But if you aren’t yet familiar with fasting, or just want your memory freshened up a bit, you do not want to scroll to point number 2 immediately.
Why? Because fasting is a profound yet simple way to influence many facets of your overall wellness, health, and aging for the better.
I repeat: if you are not yet familiar with fasting, you want to dive into this.
Benefits of Fasting
There are many (and when I say many, I mean many) benefits to fasting. Honestly, too many to list all of them in this blog post. However, these are some of the benefits of fasting that relate most to healthy aging:
- It triggers cellular repair and supports the process of removing damaged cells to turn them into energy.
- It helps regulate your blood sugar levels, which supports metabolic health and insulin sensitivity. These factors help keep type 2 diabetes at bay.

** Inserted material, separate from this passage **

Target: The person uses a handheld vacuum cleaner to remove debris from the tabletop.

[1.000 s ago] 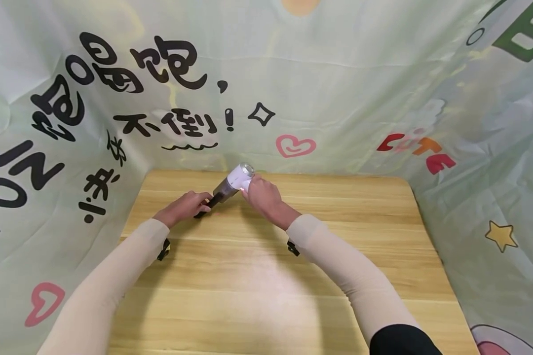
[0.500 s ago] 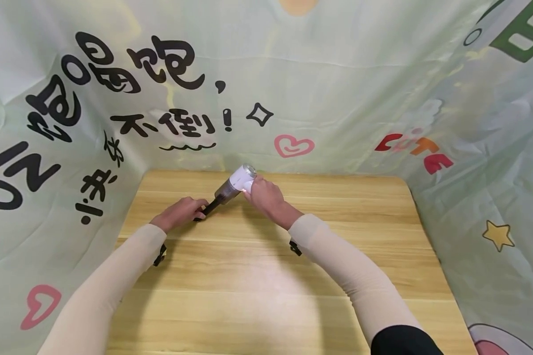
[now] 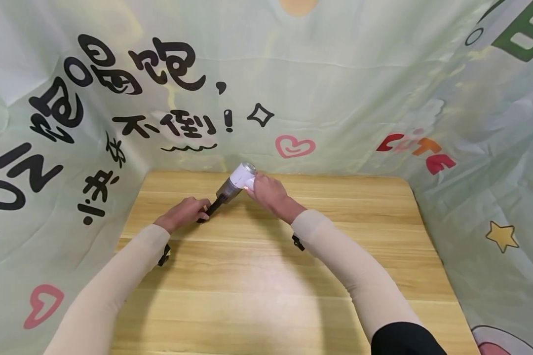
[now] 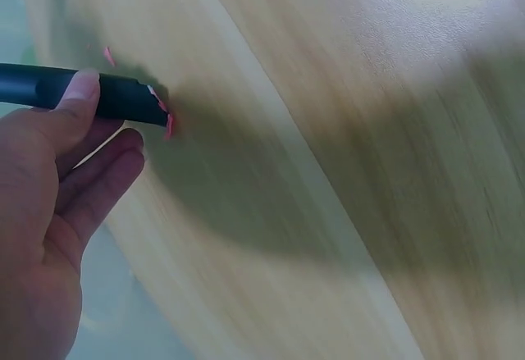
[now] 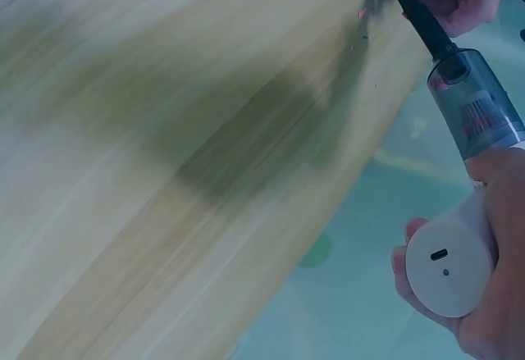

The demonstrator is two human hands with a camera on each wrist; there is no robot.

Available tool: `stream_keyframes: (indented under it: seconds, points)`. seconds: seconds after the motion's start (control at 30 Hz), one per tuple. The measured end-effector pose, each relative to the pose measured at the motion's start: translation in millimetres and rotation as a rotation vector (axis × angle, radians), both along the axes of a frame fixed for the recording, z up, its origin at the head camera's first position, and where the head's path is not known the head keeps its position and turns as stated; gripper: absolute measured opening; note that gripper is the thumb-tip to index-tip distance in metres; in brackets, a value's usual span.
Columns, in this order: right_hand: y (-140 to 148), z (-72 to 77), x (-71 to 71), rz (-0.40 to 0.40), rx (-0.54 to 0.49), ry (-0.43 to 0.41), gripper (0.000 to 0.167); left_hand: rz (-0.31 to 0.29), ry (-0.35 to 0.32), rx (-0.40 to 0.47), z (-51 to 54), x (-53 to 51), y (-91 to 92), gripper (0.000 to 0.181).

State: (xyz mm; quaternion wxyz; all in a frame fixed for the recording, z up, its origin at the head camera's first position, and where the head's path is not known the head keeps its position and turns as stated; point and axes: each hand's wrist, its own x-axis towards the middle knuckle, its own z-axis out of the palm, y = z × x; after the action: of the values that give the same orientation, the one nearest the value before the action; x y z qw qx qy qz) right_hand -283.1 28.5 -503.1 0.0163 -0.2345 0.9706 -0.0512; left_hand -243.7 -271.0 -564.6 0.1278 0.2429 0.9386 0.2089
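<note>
A white handheld vacuum cleaner [image 3: 243,176] with a smoky clear dust cup [image 5: 476,102] is tilted over the far part of the wooden table. My right hand [image 3: 268,193] grips its white handle [image 5: 449,257]. From the cup a long black nozzle [image 4: 123,99] slants down to the left. My left hand [image 3: 186,213] pinches that nozzle near its tip, thumb on top and fingers beneath. Pink scraps [image 4: 170,124] show at the nozzle's mouth. Inside the cup are some pink bits and a ribbed filter [image 5: 477,116].
Another small pink scrap [image 4: 109,56] lies on the wooden table [image 3: 257,276] beside the nozzle. Tiny bits [image 5: 362,14] show near it in the right wrist view. A printed cloth [image 3: 337,98] stands behind the table and along both sides.
My left hand has shifted slightly left and nearer, closer to the nozzle's tip. The vacuum cleaner and my right hand have moved a little to the right.
</note>
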Motion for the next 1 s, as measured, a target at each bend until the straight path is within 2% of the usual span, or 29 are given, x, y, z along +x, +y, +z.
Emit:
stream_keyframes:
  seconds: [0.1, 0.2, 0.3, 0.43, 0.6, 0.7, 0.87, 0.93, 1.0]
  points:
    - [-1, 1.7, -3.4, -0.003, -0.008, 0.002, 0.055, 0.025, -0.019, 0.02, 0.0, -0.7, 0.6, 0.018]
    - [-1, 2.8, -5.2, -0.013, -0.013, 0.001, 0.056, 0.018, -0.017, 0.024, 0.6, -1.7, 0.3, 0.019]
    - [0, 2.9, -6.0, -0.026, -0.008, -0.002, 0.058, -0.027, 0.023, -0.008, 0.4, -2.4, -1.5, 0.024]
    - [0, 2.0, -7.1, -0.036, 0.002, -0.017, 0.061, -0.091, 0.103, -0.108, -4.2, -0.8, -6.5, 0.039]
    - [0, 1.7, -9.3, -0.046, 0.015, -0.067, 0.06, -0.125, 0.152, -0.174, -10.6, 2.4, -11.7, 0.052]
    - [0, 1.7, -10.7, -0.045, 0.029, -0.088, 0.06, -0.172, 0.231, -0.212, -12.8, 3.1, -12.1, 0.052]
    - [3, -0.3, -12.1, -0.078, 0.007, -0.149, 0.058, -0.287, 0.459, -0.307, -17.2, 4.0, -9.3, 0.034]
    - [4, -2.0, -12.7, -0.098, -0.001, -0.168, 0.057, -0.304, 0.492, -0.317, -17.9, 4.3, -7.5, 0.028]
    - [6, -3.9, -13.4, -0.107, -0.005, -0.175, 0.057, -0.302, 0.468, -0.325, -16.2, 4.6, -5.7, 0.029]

- It maintains the neurons and connections in your brain, supporting brain health as you age.
- It can improve cognitive function and focus, leaving your mind feeling less slow and foggy.
- If done correctly, it can help regulate your hormone levels (See below).
- It reduces inflammation in your body. Inflammation is a common source of all kinds of bodily issues, such as various pains in your body, skin conditions, digestive issues, fatigue, and headaches (to name only a few). Especially nowadays, many of the habits in our daily lives add up to the overall inflammation in our body, which is something we want to avoid as much as possible.
Fasting and Hormones
Now, there’s a caveat if you are a woman. Especially, if you are a woman struggling with hormonal imbalance and anxiety.
When done incorrectly, fasting can have a negative influence on your hormone balance, especially cortisol levels. If done right however, it can have a positive influence on your hormonal balance.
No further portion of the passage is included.